ASSIGNMENT ▸ Go through the listing below and work out how many lines hold "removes"; reply with the figure alone.
******
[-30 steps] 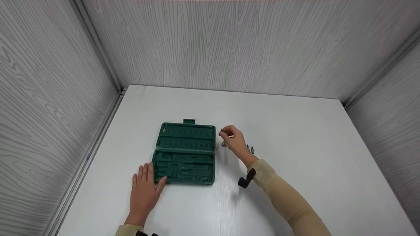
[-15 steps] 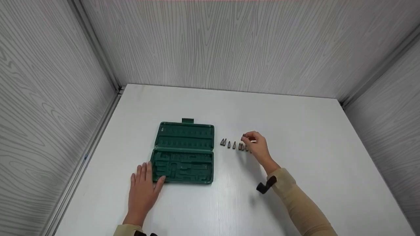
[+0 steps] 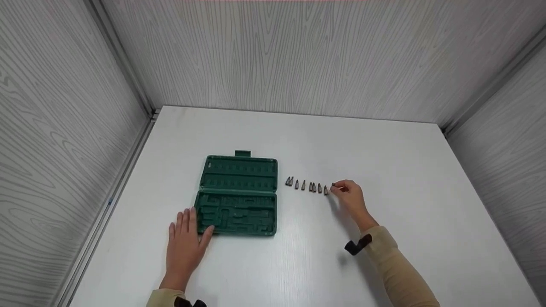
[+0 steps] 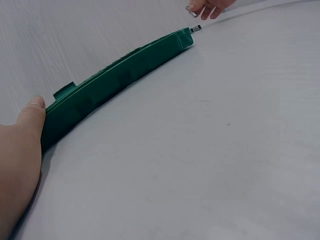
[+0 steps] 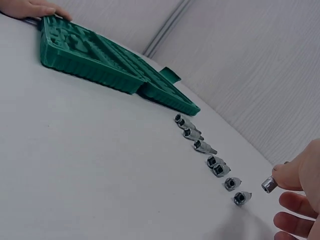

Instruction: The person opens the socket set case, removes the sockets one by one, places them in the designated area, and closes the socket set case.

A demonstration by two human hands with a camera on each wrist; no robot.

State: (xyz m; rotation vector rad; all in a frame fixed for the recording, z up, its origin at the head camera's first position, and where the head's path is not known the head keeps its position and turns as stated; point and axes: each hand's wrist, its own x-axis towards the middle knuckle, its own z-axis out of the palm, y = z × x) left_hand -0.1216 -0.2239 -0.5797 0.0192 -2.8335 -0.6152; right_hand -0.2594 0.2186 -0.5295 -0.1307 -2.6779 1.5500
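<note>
An open green plastic tool case (image 3: 236, 233) with moulded slots lies on the white table. My left hand (image 3: 184, 243) rests at its near left corner, fingers straight along the side and thumb on the front edge. My right hand (image 3: 350, 197) is at the right end of a row of bit sockets (image 3: 303, 185). Between thumb and forefinger it pinches one small silver bit socket (image 5: 269, 185), held over the table. In the right wrist view the row's square drive holes face the camera, and the nearest bit socket (image 5: 242, 198) lies just left of the fingers.
Grey wood-grain panels (image 3: 273, 55) stand behind the table and at both sides. The case's latch tab (image 3: 242, 153) sticks out at the back. The row of bit sockets begins close beside the case's right edge.
My right hand has moved right, from beside the case to the row's far end, with the bit socket pinched throughout; the row has come into sight. My left hand has stayed on the case.
</note>
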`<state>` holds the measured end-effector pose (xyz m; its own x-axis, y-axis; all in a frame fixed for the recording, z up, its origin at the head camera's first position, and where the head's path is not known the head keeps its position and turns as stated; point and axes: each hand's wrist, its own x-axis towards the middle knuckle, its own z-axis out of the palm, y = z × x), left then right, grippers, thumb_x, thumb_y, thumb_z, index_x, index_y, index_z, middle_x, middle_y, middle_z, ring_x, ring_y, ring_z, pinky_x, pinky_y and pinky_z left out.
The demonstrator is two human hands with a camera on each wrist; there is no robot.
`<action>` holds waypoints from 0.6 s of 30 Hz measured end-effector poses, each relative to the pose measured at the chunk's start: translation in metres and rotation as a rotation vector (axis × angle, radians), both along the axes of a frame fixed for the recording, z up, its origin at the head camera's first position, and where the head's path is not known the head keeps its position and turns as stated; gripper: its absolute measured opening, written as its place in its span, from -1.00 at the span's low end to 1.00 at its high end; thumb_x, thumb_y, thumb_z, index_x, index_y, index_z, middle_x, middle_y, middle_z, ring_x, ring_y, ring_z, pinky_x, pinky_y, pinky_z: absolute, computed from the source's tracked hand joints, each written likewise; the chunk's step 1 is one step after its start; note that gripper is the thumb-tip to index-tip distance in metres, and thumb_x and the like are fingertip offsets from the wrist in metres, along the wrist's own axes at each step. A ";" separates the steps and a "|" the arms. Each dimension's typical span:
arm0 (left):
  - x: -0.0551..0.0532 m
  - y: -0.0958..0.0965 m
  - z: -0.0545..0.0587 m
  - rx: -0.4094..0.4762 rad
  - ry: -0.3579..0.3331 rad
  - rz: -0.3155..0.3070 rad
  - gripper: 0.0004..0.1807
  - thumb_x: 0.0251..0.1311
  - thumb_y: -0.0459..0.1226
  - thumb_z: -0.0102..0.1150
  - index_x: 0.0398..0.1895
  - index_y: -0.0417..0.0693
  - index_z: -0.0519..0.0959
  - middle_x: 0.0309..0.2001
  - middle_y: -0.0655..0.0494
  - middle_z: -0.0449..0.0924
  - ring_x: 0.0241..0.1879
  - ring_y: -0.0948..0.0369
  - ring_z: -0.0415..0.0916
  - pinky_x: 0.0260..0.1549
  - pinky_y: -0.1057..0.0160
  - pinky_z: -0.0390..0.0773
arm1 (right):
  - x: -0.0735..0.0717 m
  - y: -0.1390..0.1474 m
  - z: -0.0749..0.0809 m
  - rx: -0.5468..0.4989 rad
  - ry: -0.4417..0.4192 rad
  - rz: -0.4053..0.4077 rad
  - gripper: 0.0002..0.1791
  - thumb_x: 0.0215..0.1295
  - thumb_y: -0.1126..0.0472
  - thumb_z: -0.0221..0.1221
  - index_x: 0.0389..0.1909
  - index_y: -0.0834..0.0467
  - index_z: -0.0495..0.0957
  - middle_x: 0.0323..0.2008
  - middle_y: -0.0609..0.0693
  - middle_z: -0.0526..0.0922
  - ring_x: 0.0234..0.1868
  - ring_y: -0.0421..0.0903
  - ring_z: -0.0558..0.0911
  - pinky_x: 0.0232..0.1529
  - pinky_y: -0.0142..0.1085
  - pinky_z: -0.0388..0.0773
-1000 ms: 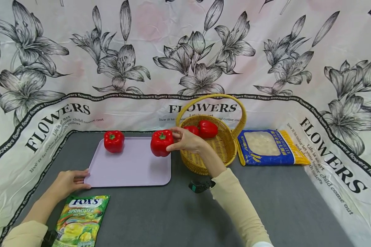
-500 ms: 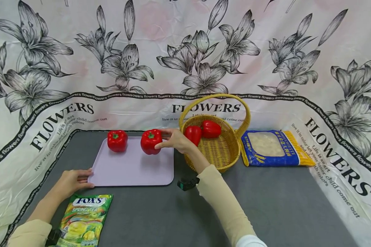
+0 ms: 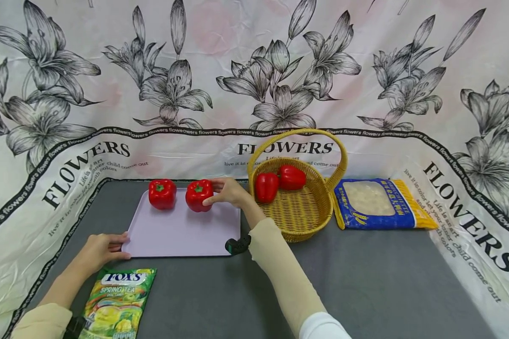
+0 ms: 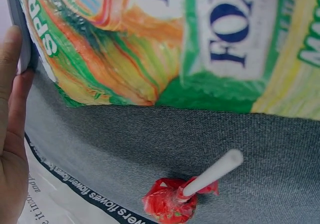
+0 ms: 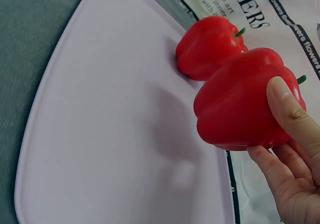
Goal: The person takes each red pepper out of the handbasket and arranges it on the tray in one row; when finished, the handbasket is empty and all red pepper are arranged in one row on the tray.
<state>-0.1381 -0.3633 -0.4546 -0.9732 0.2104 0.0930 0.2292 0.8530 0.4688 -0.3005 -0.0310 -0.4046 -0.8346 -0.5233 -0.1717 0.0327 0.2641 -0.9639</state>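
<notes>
A red bell pepper (image 3: 198, 195) with a green stem is pinched between the thumb and fingers of my right hand (image 3: 229, 192), over the back of a lilac tray (image 3: 174, 240). In the right wrist view the held pepper (image 5: 245, 104) casts a shadow on the tray. Another red bell pepper (image 3: 162, 194) sits at the tray's back left. My left hand (image 3: 103, 249) grips the tray's front left edge with thumb and fingers; the left wrist view shows its fingers (image 4: 15, 104) at the rim.
Right of the tray stands a yellow wicker basket (image 3: 303, 221) with a tall handle, two red peppers (image 3: 266, 187) inside. A blue and yellow pasta bag (image 3: 386, 205) lies beyond it. Nearer are a green Fox's candy bag (image 3: 116, 303) and a red-wrapped lollipop (image 4: 172, 201).
My right hand has carried the pepper leftward, away from the basket and closer to the other pepper over the tray. My left hand has stayed on the tray's edge.
</notes>
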 end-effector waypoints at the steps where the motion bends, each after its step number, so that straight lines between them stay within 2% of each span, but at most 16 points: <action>1: -0.001 0.000 0.001 -0.009 -0.006 0.001 -0.48 -0.19 -0.31 0.51 -0.15 -0.50 0.60 -0.04 -0.41 0.53 -0.24 -0.12 0.65 -0.31 0.08 0.61 | -0.001 -0.002 -0.001 0.001 -0.006 -0.009 -0.25 0.05 0.40 0.38 0.31 0.26 0.34 0.22 0.17 0.48 0.23 0.04 0.46 0.07 -0.22 0.51; 8: -0.005 0.003 0.005 0.002 -0.059 -0.009 -0.46 -0.18 -0.28 0.51 -0.15 -0.52 0.59 -0.02 -0.44 0.51 -0.22 -0.12 0.65 -0.30 0.07 0.61 | -0.009 -0.007 -0.011 -0.023 -0.052 -0.059 -0.23 0.01 0.44 0.39 0.31 0.23 0.35 0.25 0.15 0.46 0.27 0.04 0.42 0.17 -0.20 0.43; 18: -0.003 -0.002 0.002 0.005 -0.050 0.006 -0.46 -0.17 -0.26 0.52 -0.15 -0.49 0.61 -0.02 -0.41 0.52 -0.22 -0.10 0.65 -0.30 0.08 0.61 | -0.018 -0.016 -0.027 -0.065 -0.045 -0.011 -0.21 0.03 0.49 0.36 0.33 0.24 0.31 0.30 0.16 0.39 0.33 0.04 0.35 0.27 -0.18 0.30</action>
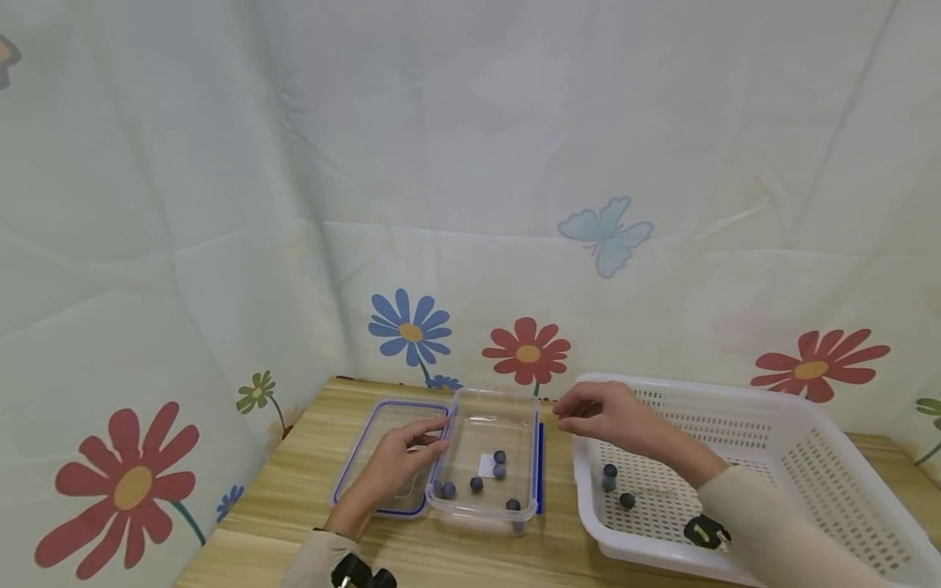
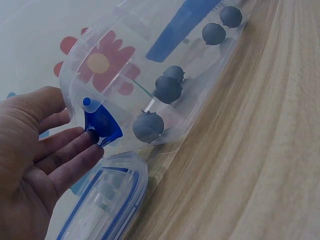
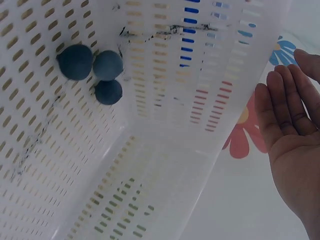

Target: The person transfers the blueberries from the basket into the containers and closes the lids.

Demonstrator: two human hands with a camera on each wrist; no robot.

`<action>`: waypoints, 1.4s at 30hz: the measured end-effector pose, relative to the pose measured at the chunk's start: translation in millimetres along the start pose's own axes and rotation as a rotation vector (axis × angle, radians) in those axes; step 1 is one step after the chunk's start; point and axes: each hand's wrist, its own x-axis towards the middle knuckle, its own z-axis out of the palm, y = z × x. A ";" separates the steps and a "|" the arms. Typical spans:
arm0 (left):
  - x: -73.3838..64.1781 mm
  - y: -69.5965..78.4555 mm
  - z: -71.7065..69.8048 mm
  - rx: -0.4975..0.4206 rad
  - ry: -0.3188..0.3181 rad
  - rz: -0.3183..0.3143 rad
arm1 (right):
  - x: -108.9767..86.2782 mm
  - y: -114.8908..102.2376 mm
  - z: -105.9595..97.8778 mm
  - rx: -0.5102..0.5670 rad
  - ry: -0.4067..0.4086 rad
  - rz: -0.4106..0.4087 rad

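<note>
A clear plastic container [image 1: 481, 429] holds several blueberries [image 1: 476, 485]. At its left side is my left hand [image 1: 393, 465], fingertips touching the blue latch [image 2: 102, 122] and thumb beside the rim; the fingers do not wrap round the box. My right hand [image 1: 610, 416] hovers at the left rim of a white perforated basket [image 1: 586, 490]. Nothing is held in it, and its fingers are loosely bent in the right wrist view. Three blueberries [image 3: 107, 65] lie together in the basket, near its left end.
Left of the container lies a clear lid with a blue seal [image 1: 400, 514], partly behind my left hand. A blue latch [image 1: 540, 469] sticks out along the container's right side. Behind the wooden table [image 1: 246, 535] hangs a flower-printed curtain [image 1: 470, 163].
</note>
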 end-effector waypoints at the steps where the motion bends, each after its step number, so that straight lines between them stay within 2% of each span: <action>1: -0.1 0.1 0.0 -0.001 0.000 -0.001 | -1.5 0.7 -2.0 -0.001 0.005 0.001; 8: -0.9 0.9 -0.2 -0.004 0.001 0.003 | -13.1 7.9 -13.5 0.000 0.028 0.018; 19: -1.7 -0.6 0.5 -0.005 0.005 0.010 | -28.1 28.5 -24.0 -0.020 0.014 0.057; 30: 0.1 -1.3 0.2 0.003 0.003 0.017 | -40.1 42.5 -31.0 0.027 -0.048 0.074; 38: 0.3 -1.8 -0.2 0.006 -0.007 0.016 | -44.8 54.0 -33.1 -0.011 -0.106 0.113; 42: 0.4 -2.6 -1.4 0.006 -0.012 0.012 | -46.4 58.8 -32.9 0.009 -0.131 0.107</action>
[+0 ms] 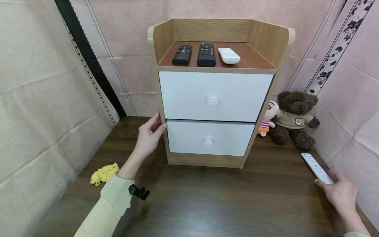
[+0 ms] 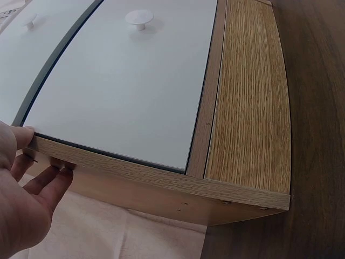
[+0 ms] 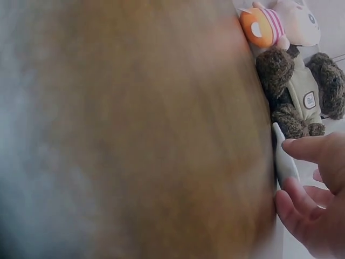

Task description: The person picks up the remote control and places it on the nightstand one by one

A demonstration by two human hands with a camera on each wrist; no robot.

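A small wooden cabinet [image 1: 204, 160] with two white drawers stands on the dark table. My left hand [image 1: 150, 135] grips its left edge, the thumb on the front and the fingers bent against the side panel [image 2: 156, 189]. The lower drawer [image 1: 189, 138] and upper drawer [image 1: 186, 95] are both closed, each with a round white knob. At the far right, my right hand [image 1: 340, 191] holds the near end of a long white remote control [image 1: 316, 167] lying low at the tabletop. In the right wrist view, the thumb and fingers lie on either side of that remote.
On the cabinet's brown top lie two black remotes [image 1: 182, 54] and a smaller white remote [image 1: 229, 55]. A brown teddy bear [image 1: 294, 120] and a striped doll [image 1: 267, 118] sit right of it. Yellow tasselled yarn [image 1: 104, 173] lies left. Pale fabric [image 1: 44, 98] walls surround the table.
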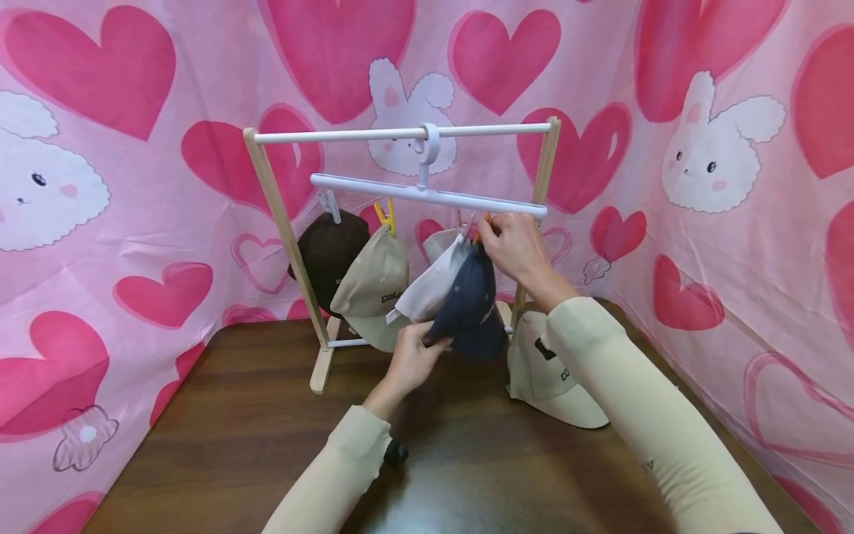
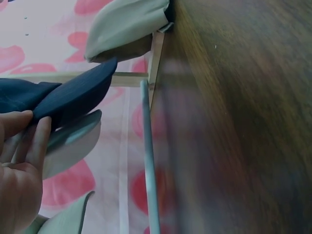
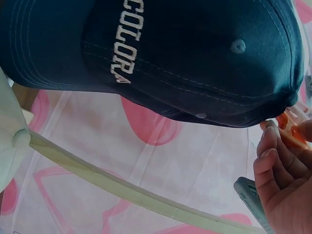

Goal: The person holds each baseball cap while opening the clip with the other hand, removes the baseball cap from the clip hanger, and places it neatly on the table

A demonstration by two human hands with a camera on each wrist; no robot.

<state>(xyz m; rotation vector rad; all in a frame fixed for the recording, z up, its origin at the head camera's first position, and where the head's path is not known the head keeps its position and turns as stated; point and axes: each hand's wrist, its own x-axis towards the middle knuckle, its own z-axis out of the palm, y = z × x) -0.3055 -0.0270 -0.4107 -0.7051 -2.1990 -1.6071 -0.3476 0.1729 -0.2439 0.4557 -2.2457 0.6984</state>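
Note:
A navy cap point(image 1: 472, 308) with pale lettering hangs near the right end of a tilted white hanger point(image 1: 373, 185). My left hand point(image 1: 410, 360) pinches the cap's lower edge between thumb and fingers. Up at the hanger, my right hand point(image 1: 517, 248) grips an orange clip point(image 3: 291, 131) at the cap's top. Close behind the navy cap hangs a white cap point(image 1: 432, 285), partly hidden by it. A beige cap point(image 1: 376, 271) under a yellow clip point(image 1: 385, 216) and a dark cap point(image 1: 332, 252) under a grey clip point(image 1: 330, 205) hang to the left.
The hanger hooks over the white rail point(image 1: 333, 136) of a wooden-legged rack point(image 1: 283, 222) on a brown table point(image 1: 227, 430). Another beige cap point(image 1: 537, 363) rests at the right, beside my right forearm. A small black object point(image 1: 396, 452) shows beside the left sleeve.

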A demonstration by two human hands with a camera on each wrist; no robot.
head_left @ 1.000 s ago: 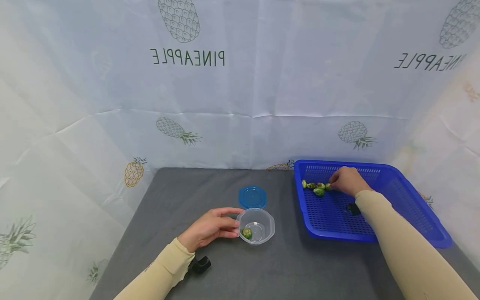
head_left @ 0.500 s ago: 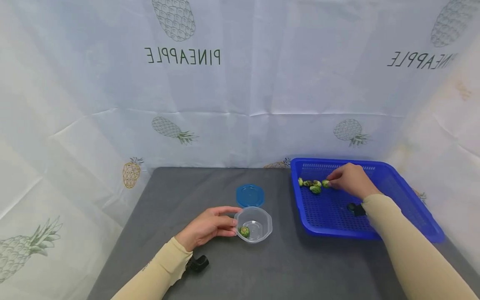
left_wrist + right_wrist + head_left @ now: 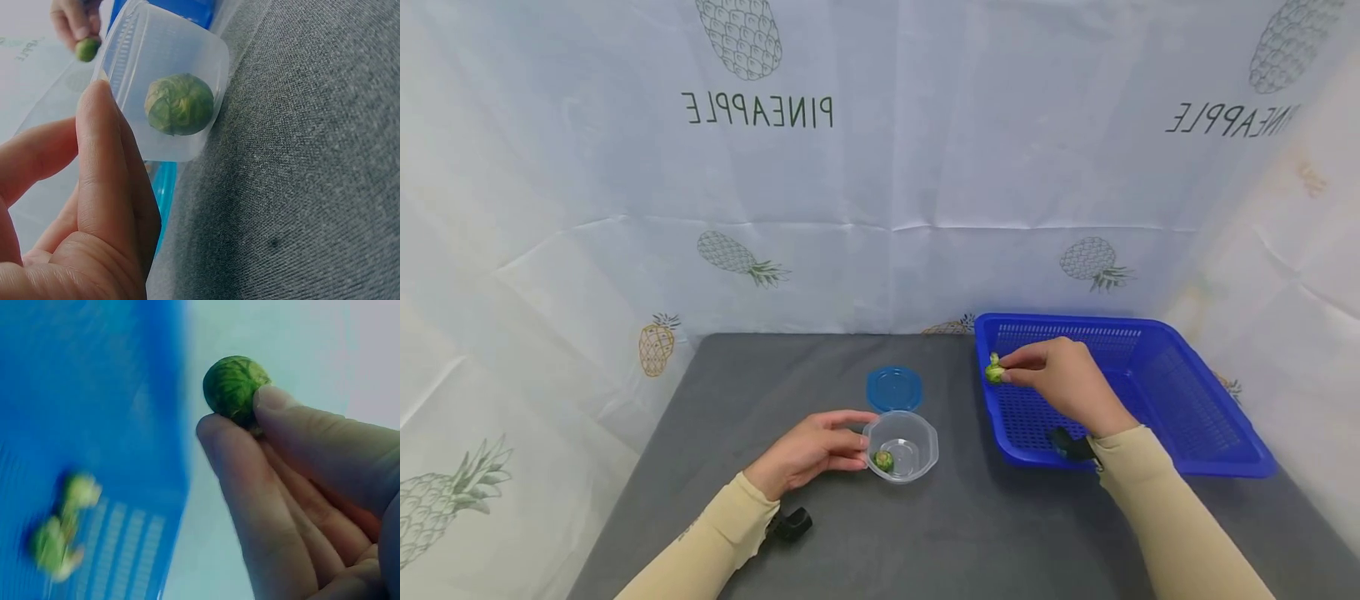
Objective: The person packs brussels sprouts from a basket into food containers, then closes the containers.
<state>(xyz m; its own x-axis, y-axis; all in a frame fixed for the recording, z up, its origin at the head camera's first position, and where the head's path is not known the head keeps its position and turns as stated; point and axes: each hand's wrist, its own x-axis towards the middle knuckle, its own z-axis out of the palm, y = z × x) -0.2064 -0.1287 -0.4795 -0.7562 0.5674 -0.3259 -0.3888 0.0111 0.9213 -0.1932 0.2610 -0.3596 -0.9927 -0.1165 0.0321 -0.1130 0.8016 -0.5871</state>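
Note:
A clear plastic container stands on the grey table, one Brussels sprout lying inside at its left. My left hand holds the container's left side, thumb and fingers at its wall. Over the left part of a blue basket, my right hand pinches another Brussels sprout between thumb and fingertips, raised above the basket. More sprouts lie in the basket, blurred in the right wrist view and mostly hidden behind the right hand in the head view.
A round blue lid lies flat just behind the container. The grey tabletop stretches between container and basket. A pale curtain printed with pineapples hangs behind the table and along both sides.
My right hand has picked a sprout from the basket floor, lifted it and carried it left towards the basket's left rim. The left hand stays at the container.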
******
ANSWER TO THIS TASK ▸ 2